··· Dataset excerpt

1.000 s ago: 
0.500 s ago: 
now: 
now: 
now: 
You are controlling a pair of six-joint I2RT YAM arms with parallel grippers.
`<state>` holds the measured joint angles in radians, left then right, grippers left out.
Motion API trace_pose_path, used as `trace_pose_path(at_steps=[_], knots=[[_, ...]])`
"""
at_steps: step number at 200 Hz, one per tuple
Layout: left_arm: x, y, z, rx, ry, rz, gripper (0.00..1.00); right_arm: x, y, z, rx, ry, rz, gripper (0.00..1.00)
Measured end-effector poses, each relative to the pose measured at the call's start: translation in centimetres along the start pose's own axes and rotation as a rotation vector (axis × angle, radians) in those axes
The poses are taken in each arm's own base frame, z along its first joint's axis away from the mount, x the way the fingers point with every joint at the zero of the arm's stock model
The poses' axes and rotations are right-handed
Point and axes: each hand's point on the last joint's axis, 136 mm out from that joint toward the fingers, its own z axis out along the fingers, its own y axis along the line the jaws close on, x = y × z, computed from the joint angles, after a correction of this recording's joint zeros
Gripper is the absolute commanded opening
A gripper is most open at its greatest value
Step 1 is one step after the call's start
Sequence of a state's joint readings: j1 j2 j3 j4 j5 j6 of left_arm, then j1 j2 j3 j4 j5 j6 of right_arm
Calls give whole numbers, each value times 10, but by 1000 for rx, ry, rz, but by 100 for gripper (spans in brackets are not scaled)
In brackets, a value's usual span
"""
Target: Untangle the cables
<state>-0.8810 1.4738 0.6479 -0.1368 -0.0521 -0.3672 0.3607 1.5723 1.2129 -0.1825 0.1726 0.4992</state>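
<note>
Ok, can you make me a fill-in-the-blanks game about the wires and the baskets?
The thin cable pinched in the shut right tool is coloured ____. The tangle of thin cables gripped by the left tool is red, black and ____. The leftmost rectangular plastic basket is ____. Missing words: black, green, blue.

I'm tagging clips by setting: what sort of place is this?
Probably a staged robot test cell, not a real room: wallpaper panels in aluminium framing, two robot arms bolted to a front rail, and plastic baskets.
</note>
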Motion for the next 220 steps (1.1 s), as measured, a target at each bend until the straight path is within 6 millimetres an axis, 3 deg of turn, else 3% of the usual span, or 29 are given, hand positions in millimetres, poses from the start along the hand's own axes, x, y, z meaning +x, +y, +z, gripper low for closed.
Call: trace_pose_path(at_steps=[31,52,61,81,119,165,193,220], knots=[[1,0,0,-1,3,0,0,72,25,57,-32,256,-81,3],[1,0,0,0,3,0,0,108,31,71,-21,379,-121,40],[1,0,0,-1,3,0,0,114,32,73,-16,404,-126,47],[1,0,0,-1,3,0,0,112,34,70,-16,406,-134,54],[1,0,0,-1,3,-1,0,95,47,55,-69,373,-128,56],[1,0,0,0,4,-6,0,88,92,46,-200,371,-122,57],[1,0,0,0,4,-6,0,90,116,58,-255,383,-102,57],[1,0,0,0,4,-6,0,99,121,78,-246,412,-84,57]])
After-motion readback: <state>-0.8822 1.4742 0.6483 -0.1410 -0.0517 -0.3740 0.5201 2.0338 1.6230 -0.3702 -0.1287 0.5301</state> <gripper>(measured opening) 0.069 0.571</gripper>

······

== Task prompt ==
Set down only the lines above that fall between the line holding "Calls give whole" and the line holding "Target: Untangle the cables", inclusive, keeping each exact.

== Exercise answer ==
Calls give whole numbers, each value times 10, but by 1000 for rx, ry, rz, but by 100 for gripper (spans in brackets are not scaled)
In brackets, a value's usual span
"""
Target: Untangle the cables

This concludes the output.